Estas disputações de nomes e de pessoas não decidem nem esclarecem. Podia o sr. Castilho, como escriptor, valer tão pouco quanto nol-o affigura o auctor das Odes modernas, que estas nem por isso subiriam nem mais um furo na bitola da boa critica. A questão, por agora, não consiste em dissecar as obras do sr. Castilho, em lhes fazer uma analyse rigorosa, em as submetter a uma stricta chimica-litteraria, para averiguar as dózes de bem e de mal que ellas encerram. A questão reduz-se em saber qual é o pensamento salutar, benefico, grandioso, regenerador e depurativo que vae no lábaro d'estes campeadores famosos; qual o seu mote, o seu ficto, a sua aurora. A questão é saber se o ideal na arte significa apenas um revolutear de bugiarias teutonicas; se a humanidade se ha de redemir sob as aspersões de Vico, ou se consta que a Sciencia nova tenha preparado os melhores cidadãos da republica. A questão é provar que a suavidade, a singelesa, a graça, o lyrismo no verso, devem de ser immolados á duresa, á enfatuação e ao obscurecimento; que um soluço é ridiculo ante o bravejar de um possesso; que as lagrimas de uma creança não valem o phalerno das antisterias; que os anjos teem de cercear as azas para se ensambenitarem de philosophos. Eis o ponto, eis o campo, eis o assumpto em resumo.{7}
Queimae toda essa litteratura aprasivel e deliciosa por onde o coração humano se tem espraiado em lautos seculos; fazei um auto-de-fé á vossa porta, não á similhança do Cura de Cervantes, para desbaste de parvoiçadas e de truanescas phantasmagorias, mas como o de Omar, para testemunho de horror ás boas obras; aquentai-vos em volta d'essa fogueira immensa; e quando das maiores glorias do espirito humano só restar o fumo e a cinza, levantae um altar a todos esses innovadores do subjectivo e da transcendencia, e annunciae a redempção dos povos.

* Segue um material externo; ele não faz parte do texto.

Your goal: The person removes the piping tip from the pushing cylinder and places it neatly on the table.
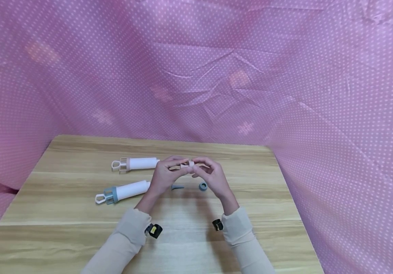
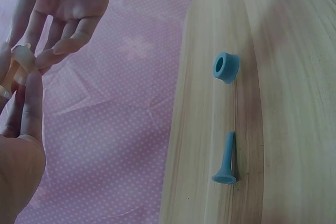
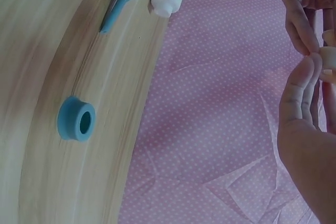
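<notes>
My left hand (image 1: 164, 176) and right hand (image 1: 215, 178) meet above the table and pinch a small pale beige ring-shaped fitting (image 1: 191, 163) between fingertips and thumbs. In the left wrist view, the beige fitting (image 2: 23, 59) shows a rounded band; fingers hide much of it, and whether it is one piece or two I cannot tell. On the table below lie a blue-grey flared nozzle (image 2: 226, 163) on its side and a blue-grey ring cap (image 3: 77, 120), both apart from the hands.
Left of my hands lie two white syringe-like tubes with loop handles, one with a beige collar (image 1: 143, 163), the nearer with a blue-grey collar (image 1: 132, 190). Pink dotted cloth (image 1: 196, 95) surrounds the wooden table (image 1: 63, 232) at the back and sides.
</notes>
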`<control>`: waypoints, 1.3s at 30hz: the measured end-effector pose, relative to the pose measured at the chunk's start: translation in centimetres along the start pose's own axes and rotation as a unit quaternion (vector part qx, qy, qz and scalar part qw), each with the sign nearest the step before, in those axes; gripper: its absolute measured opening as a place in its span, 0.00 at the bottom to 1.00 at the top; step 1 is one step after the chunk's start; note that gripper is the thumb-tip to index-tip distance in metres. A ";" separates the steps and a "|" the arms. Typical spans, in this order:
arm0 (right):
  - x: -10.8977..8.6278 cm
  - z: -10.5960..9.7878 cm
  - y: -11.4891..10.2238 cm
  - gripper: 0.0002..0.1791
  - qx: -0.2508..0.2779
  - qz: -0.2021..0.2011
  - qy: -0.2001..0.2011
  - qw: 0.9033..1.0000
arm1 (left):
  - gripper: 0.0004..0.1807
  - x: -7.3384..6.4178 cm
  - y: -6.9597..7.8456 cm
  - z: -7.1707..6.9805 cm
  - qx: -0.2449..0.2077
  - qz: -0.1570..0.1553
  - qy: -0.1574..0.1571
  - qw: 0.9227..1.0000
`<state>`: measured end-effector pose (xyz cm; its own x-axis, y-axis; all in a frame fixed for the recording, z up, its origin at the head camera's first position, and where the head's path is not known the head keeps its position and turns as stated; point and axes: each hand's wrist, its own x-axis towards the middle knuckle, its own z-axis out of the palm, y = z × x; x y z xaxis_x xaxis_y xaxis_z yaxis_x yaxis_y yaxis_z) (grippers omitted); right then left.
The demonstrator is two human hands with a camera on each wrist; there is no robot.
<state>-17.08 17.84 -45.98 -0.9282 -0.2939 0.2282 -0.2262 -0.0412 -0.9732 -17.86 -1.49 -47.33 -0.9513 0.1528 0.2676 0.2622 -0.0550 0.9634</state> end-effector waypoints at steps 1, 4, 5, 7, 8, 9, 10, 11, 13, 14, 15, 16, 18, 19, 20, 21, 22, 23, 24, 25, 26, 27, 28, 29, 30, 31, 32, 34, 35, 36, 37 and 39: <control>0.0 0.0 0.0 0.16 0.003 0.001 -0.001 1.000 | 0.19 0.0 0.1 0.0 0.001 -0.002 0.001 1.000; 0.1 0.0 0.1 0.16 0.011 0.002 -0.002 1.000 | 0.19 -0.1 0.6 0.2 0.005 -0.007 0.003 1.000; 0.1 0.0 0.1 0.16 0.014 0.002 -0.002 1.000 | 0.18 -0.2 1.0 0.3 0.006 -0.008 0.003 1.000; 0.1 0.0 0.2 0.16 0.018 0.002 -0.002 1.000 | 0.18 -0.4 1.9 0.4 0.009 -0.009 0.002 1.000; 0.0 0.0 0.2 0.16 0.021 0.003 -0.001 1.000 | 0.18 -0.5 2.2 0.4 0.010 -0.010 0.002 1.000; 0.0 0.0 0.2 0.16 0.024 0.005 0.000 1.000 | 0.18 -0.6 2.6 0.5 0.009 -0.010 0.001 1.000; 0.0 0.0 0.2 0.16 0.026 0.006 0.002 1.000 | 0.18 -0.7 2.9 0.5 0.009 -0.010 0.000 1.000; 0.0 0.0 0.3 0.16 0.028 0.009 0.003 1.000 | 0.18 -0.8 3.1 0.5 0.009 -0.010 -0.001 1.000; 0.0 0.0 0.4 0.16 0.036 0.016 0.003 0.999 | 0.18 -0.8 3.0 0.5 0.008 -0.010 0.000 1.000; 0.0 0.1 0.4 0.16 0.041 0.019 0.002 0.999 | 0.18 -0.8 2.9 0.5 0.007 -0.010 0.001 1.000; 0.0 0.1 0.5 0.16 0.043 0.022 0.002 0.999 | 0.18 -0.8 2.9 0.5 0.007 -0.010 0.001 1.000; 0.0 0.1 0.5 0.16 0.047 0.024 0.002 0.999 | 0.18 -0.7 2.8 0.5 0.005 -0.009 0.001 1.000; 0.0 0.1 0.7 0.16 0.051 0.026 0.002 0.998 | 0.18 -0.7 2.7 0.6 0.004 -0.008 -0.001 1.000; 0.0 0.1 0.8 0.16 0.050 0.026 0.003 0.998 | 0.18 -0.7 2.6 0.6 0.002 -0.008 -0.002 1.000; 0.0 0.1 0.8 0.16 0.048 0.025 0.005 0.999 | 0.18 -0.7 2.6 0.6 0.003 -0.008 -0.003 1.000; 0.0 0.0 0.8 0.16 0.044 0.024 0.008 0.999 | 0.18 -0.7 2.6 0.5 0.004 -0.008 -0.003 1.000; 0.0 0.0 0.9 0.16 0.038 0.024 0.013 0.999 | 0.18 -0.7 2.5 0.5 0.006 -0.009 -0.002 1.000; 0.0 -0.1 0.9 0.16 0.032 0.024 0.017 0.999 | 0.18 -0.7 2.6 0.5 0.010 -0.011 -0.001 1.000; 0.0 -0.2 0.9 0.16 0.026 0.027 0.022 0.999 | 0.18 -0.6 2.6 0.5 0.016 -0.013 0.003 1.000; 0.1 -0.2 0.9 0.16 0.019 0.029 0.028 0.999 | 0.18 -0.6 2.6 0.5 0.022 -0.015 0.007 1.000; 0.1 -0.3 1.0 0.16 0.012 0.031 0.034 0.999 | 0.17 -0.5 2.2 0.4 0.031 -0.018 0.014 0.999; 0.1 -0.4 1.0 0.17 0.005 0.033 0.040 0.999 | 0.18 -0.3 1.7 0.4 0.037 -0.018 0.020 0.999; 0.1 -0.5 1.1 0.17 0.001 0.033 0.045 0.998 | 0.18 -0.1 1.1 0.3 0.044 -0.017 0.029 0.998; 0.2 -0.6 1.1 0.17 0.000 0.033 0.051 0.998 | 0.18 0.1 0.6 0.2 0.050 -0.015 0.037 0.998; 0.2 -0.7 1.2 0.17 -0.001 0.032 0.057 0.998 | 0.18 0.3 0.0 0.2 0.053 -0.012 0.046 0.997; 0.3 -0.8 1.2 0.18 -0.002 0.029 0.063 0.998 | 0.18 0.5 -0.6 0.1 0.055 -0.008 0.053 0.997; 0.4 -0.8 1.3 0.17 -0.001 0.026 0.069 0.997 | 0.19 0.7 -1.2 0.1 0.056 -0.003 0.061 0.997; 0.4 -1.0 1.5 0.18 0.001 0.021 0.083 0.996 | 0.19 0.9 -1.5 0.2 0.054 0.007 0.074 0.996; 0.5 -1.1 1.6 0.18 0.001 0.020 0.089 0.996 | 0.20 0.9 -1.7 0.2 0.053 0.011 0.079 0.995; 0.5 -1.1 1.7 0.18 0.001 0.019 0.095 0.995 | 0.20 1.0 -1.8 0.2 0.051 0.013 0.084 0.995; 0.5 -1.2 1.8 0.18 0.001 0.020 0.100 0.995 | 0.21 1.0 -2.0 0.3 0.048 0.015 0.090 0.995; 0.4 -1.4 1.9 0.18 -0.001 0.022 0.109 0.994 | 0.22 1.1 -2.3 0.5 0.043 0.014 0.103 0.994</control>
<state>-18.30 18.94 -47.71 -0.9790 -0.0820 0.1866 -0.1846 -0.0313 -0.9823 -19.46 -0.74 -49.25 -0.9539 -0.0534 0.2954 0.2941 0.0303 0.9553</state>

Deixemos a philosophia nos seus recessos de meditação; sigamos a arte nos seus arrobes de enthusiasmo. Para que despir a musa dos seus veos fluctuantes e imprensal-a n'uma garnacha ponderosa? Cumpre accender no coração a chamma dos nobres affectos; cumpre levar ao espirito o fogo das aspiraçães remontadas. O poeta é o sublime enviado do futuro, que vem preparar a geração de hoje para o amanhan grandioso e prospero. Como se hade levantar e moralisar este ignorante enorme que se chama a humanidade? o que entende ella das vossas philosophias? de que lhe servem as vossas saraivadas-germanicas? Cantae-lhe o amor: commovei-a até as lagrimas, impelli-a até o sacrificio.

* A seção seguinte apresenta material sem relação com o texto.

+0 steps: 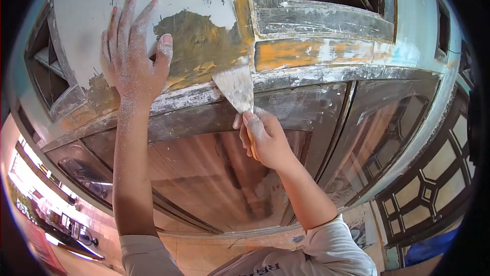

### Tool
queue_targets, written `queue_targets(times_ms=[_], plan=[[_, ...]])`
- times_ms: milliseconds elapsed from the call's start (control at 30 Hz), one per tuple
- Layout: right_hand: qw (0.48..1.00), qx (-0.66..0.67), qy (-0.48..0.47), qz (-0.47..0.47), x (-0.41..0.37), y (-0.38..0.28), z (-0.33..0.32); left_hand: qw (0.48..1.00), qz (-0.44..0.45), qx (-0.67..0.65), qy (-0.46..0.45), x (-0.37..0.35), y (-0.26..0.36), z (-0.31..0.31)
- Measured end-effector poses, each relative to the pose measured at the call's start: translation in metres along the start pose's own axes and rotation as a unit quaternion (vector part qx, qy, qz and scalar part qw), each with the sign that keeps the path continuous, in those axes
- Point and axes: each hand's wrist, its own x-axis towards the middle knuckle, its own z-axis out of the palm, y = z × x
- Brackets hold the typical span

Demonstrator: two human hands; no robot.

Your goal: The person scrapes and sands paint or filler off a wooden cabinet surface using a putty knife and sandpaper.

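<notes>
My right hand (263, 138) is wrapped round the yellow handle (252, 142) of a putty knife. The wide metal blade (236, 86) of the putty knife points up, its edge against the wall just above the door frame's top rail (186, 96). Dusted with white powder, my left hand (135, 56) lies with fingers spread on the white painted wall (84, 5). Right of that hand, a bare brown patch (199, 41) shows where the paint is gone. An orange strip (306, 54) with white remnants runs to the right of the blade.
Above right is a worn wooden vent frame (326, 20) with diagonal bars. Glass-paned doors (214, 174) stand below the rail. A dark patterned grille (429, 189) is at the right, and a tiled floor (194, 253) lies beneath. At lower left stands a fan (88, 237).
</notes>
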Motion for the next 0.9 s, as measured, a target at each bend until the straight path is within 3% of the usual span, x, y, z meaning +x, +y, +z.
queue_targets(times_ms=[333, 567, 900], plan=[[1.000, -0.006, 0.000, 0.000, 0.003, -0.019, -0.006, 1.000, 0.003, 0.011, 0.002, 0.000, 0.005, -0.002], [0.998, -0.048, 0.041, 0.023, -0.028, 0.009, -0.025, 1.000, -0.001, 0.013, -0.002, -0.001, 0.004, -0.001], [0.990, 0.016, 0.127, -0.052, -0.057, -0.006, -0.069, 0.998, -0.021, 0.038, -0.040, -0.002, 0.009, 0.000]])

«Fais ce que tu voudras, qu'importe!
Pourvu que le vrai soit content,
Pourvu que l'alouette sorte
Parfois de ta strophe en chantant;
Pourvu qu'en ton poeme tremble
L'azur réel des claires eaux,
Pourvu que le brin d'herbe y semble
Bon au nid des petits oiseaux!»
Ahi tendes compendiada n'estas duas quadras toda a arte poetica moderna. Não duvidareis de certo da auctoridade do mestre, não o repellireis do vosso gremio. Fazei o que vos aprouver, celebrae na estrophe o que vos agita, eternisae no hymno o que vos inflamma, mas sêde humanos, naturaes, intelligiveis; deixae que vos comprehendam, deixae que nos vossos cantos se perceba uma nota d'esse murmurio inefavel, que principia no fremito da relva e que termina na musica das espheras.{8}
Que novo systema de poesia tendes em mente estatuir? porque caminhos desconhecidos quereis agora levar a arte? qual é a vossa colunma de fogo, é a inspiração ou a simbolica? qual é o vosso modelo, Creuzer ou o Homem? Sacrificae ao povo; descei das abstracções e pousae nas realidades.

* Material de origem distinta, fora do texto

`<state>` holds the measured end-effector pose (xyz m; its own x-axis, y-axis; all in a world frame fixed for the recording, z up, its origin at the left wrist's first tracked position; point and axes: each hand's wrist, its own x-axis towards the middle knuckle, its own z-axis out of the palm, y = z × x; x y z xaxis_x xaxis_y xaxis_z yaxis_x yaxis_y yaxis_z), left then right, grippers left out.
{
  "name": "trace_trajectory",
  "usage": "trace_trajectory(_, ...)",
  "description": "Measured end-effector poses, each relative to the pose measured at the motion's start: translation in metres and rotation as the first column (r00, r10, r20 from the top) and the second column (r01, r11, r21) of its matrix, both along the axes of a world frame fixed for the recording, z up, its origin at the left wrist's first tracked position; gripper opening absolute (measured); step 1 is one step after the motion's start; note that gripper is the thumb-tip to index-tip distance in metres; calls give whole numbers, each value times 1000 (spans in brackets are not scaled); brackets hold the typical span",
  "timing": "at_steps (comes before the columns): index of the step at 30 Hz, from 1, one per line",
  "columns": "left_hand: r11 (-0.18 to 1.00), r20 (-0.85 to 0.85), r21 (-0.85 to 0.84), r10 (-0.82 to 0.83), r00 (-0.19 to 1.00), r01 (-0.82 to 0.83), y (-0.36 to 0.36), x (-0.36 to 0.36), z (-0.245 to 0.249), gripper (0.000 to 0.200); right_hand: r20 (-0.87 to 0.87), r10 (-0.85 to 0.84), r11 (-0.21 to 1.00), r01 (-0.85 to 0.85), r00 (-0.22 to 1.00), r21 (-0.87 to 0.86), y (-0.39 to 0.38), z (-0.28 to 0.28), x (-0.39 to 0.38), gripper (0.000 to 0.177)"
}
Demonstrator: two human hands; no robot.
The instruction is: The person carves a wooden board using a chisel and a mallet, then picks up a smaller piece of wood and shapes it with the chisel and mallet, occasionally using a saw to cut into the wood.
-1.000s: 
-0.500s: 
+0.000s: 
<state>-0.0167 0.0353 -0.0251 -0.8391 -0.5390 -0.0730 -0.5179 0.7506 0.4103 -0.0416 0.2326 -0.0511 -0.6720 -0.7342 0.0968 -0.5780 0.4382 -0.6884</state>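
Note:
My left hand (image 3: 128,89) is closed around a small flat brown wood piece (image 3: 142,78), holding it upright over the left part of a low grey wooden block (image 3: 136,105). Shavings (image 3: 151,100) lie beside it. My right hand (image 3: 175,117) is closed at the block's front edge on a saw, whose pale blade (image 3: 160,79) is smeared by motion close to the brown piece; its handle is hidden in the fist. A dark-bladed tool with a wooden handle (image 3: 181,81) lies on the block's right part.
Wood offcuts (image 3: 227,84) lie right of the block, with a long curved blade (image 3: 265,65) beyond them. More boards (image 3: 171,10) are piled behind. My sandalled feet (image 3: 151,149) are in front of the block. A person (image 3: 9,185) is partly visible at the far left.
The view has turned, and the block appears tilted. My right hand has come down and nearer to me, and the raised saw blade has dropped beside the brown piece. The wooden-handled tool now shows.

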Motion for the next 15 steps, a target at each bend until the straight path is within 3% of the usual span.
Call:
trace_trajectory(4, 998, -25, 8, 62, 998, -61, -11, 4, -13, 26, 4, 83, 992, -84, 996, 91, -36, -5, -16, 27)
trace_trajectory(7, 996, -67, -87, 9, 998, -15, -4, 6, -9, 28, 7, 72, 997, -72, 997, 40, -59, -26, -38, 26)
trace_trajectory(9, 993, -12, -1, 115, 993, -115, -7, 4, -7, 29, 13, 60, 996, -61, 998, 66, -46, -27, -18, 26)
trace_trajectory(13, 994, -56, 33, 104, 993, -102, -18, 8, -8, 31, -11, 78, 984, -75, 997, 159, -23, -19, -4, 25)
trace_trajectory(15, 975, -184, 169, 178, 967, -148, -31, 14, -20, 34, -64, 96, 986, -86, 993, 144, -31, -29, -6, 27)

Tendes isso por deslustre? pensaes que a poesia desce a certas almas para depois se erguer d'ellas em fragrancias inuteis? Nunca, nunca, nunca. «L'amphore qui refuse d'aller à la fontaine mérite la huée des cruches.»—O poeta é o anjo do bem posto ao serviço da humanidade. Eschylo diz estas palavras: «—Desde todo o principio o poeta servio o homem. Orpheu ensinou o horror do assassinio, Hesiodo a agricultura, o divino Homero o heroismo, e eu, depois de Homero, cantei Patroclo, para que todo o cidadão procure imitar os grandes homens.»—
Affeiçoae ao nosso seculo esta maxima eterna, ensinae aos homens, não as subtilezas que vos prendem, mas o amor que gera a familia e que alimenta a liberdade.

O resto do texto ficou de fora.